Further, issuing health codes [Reference Gu8] for all citizens can ensure that they are safe to travel. But a large number of tests are required regularly because the code is only valid for 3 days at most. For people coming from higher risk areas or groups, the health code only lasts for 1 day, depending on the safety management scheme. The government can implement a scheme for citizens on getting health code for travelling, depending on the maximum number of tests that can be arranged per day.
Conclusions
In view of the high transmission rate of COVID-19, pooling detection tests is more efficient for a large population. This paper aims at providing an optimal way for testing samples that could release some manpower and potentially speed up the process of testing. The population to be tested is proposed to be divided into divisions based on the recently observed detection rate. The average number of tests per person can be expressed as a function of the observed detection rate and the pool size. The number of people m having one positive test result is used in determining the number of divisions in the population and pool size n. This scheme can save a lot of time as the number of tests can be greatly reduced. The scheme is therefore very appropriate for identifying AP in a large population, particularly in some places having difficulties in getting test kits.

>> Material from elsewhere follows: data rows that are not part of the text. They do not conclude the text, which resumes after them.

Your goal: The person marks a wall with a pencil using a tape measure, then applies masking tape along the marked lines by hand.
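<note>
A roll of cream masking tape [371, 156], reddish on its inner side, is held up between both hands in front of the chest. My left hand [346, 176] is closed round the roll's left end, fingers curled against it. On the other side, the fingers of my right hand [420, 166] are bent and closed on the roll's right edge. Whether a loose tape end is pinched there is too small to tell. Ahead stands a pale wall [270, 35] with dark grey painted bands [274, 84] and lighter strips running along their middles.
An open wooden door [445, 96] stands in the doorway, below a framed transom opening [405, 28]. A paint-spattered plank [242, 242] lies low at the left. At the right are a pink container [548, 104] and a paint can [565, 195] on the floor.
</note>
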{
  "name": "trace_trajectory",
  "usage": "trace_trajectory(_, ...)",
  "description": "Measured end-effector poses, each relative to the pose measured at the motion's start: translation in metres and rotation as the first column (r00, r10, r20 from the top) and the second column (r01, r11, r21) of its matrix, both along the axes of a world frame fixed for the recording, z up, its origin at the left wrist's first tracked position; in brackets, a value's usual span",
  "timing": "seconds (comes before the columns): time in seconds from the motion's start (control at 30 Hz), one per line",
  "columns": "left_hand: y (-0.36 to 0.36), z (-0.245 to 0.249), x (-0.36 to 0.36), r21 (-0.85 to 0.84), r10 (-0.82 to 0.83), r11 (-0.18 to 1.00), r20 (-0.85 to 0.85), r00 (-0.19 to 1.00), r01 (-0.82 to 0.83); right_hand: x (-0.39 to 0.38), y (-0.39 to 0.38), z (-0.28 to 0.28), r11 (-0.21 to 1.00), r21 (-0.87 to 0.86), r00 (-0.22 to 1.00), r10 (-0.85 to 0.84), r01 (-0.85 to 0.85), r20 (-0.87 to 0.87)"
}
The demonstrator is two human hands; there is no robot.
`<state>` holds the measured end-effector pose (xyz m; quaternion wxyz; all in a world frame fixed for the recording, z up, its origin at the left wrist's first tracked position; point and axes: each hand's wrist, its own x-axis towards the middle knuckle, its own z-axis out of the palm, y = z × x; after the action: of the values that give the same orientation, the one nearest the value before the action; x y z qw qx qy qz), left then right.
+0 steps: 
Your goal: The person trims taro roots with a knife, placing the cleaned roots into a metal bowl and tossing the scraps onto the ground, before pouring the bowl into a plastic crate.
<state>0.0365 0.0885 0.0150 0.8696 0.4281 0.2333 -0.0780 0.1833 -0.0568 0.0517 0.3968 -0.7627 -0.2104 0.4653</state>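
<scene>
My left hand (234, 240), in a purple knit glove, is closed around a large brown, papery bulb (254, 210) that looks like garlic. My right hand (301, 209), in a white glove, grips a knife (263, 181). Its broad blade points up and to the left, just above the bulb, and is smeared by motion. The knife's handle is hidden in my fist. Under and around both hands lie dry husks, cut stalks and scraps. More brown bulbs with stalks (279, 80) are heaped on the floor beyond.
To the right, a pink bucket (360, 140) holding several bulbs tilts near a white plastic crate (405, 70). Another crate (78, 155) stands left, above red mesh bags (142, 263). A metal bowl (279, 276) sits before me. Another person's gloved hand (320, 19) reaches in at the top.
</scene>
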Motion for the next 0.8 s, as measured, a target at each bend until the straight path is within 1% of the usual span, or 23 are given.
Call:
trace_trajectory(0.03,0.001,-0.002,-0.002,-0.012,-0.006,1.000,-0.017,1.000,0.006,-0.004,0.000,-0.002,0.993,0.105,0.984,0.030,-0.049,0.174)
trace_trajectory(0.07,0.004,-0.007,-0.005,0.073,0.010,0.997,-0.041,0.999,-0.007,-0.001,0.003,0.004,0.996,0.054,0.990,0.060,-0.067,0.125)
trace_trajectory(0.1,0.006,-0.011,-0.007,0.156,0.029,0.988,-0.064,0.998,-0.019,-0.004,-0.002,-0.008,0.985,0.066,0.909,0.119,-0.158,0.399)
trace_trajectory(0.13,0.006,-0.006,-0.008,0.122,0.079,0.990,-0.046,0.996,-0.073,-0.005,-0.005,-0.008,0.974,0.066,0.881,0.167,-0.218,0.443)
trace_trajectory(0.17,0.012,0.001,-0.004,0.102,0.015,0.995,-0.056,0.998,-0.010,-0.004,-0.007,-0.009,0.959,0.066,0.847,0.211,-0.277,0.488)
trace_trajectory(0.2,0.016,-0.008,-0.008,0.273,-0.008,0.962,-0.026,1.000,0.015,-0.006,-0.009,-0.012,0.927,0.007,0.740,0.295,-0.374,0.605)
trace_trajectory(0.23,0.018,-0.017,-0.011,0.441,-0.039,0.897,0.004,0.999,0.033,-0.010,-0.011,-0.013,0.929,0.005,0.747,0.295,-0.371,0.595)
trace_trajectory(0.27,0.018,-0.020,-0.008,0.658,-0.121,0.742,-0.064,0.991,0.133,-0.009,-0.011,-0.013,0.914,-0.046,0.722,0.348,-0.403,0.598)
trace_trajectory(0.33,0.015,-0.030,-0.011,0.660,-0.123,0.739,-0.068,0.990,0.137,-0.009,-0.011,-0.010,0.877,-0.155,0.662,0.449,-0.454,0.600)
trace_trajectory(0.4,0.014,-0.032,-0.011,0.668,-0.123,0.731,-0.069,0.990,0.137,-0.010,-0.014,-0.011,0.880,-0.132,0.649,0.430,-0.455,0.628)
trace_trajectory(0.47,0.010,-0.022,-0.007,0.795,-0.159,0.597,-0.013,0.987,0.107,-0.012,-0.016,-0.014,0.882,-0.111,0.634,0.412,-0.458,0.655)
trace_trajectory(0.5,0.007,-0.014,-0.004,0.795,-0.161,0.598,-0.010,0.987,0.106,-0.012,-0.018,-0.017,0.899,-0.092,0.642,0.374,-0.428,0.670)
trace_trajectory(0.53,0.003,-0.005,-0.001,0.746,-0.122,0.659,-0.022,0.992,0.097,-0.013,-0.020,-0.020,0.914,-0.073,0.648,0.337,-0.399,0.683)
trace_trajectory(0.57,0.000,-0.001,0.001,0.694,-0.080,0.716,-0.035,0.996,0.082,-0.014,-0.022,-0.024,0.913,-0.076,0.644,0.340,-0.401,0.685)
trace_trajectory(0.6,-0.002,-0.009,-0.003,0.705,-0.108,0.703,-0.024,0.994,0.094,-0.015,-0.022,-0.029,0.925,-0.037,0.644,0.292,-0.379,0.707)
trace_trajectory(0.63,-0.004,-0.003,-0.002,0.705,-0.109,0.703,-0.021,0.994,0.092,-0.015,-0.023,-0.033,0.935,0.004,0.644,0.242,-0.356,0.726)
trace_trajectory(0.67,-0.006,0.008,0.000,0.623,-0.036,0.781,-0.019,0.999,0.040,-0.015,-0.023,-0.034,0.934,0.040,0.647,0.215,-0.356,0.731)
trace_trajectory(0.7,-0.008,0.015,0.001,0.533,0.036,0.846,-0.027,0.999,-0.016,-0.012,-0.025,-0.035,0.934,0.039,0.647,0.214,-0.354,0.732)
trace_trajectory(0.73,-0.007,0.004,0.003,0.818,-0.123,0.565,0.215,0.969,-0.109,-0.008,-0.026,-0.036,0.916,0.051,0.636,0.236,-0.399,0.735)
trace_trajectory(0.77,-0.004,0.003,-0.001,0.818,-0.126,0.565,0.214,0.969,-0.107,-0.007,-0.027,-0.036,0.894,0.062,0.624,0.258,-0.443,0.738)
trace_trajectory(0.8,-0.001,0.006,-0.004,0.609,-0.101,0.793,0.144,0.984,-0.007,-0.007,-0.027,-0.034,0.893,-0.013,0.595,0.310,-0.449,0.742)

Health codes are implemented with the code valid for a certain period but it is reduced from 7 days to 3 days in many places. Consequently, a large number of tests are required for millions of people. If the government can handle 0.3 million tests a day, implementing this pooling detection scheme can test 1.5 million samples a day for keeping the health code system viable. This testing strategy is on handling millions of citizens quickly for implementing the health code system which is valid only for a few days. Another important point is to use a smaller number of test kits. This would be useful for government in places with limited resources to implement mass screening for millions of their citizens. The whole idea should be at least not losing any ability in detection, but with acceleration in testing.
This is the first stage of study for implementing universal testing and health code for travelling by using smaller number of test kits. A mass testing scheme proposed to accelerate testing needs support from mathematical principles. Further study should go beyond the mathematics, adding more scenarios or sensitivity analysis to make this scheme more realistic. A more rigorous approach is to compare the pooled method to the unpooled method. The pooled testing should not be significantly inferior to those approved testing. More resources are needed to carry out such studies for comparison. At the moment, based on a summary of pooled testing [Reference Mallapaty14], only a mathematical strategy as mentioned above was reported.
It is important to explore scientific principles on handling virus outbreaks such as developing vaccines and specific medicine. But it takes a long time to get research funding to carry out research and to validate the medicine at various levels of tests, including final clinical tests. Engineering technology hardwares have to be worked out accordingly from selecting scientific principles available and judge whether they are viable. Management has to ensure the hardware systems work as designed and monitored by Authority. Software management needs to control hardware engineering systems. Only with the synergism between science and management could virus outbreaks be under control. Government can only implement regulations effectively with support from citizens. To go one step further, safety can only be achieved on having technology, management and culture.
Financial support
This research received no specific grant from any funding agency, commercial or not-for-profit sectors.
Conflict of interest
None.
Data availability statement
Data are available from the authors upon request.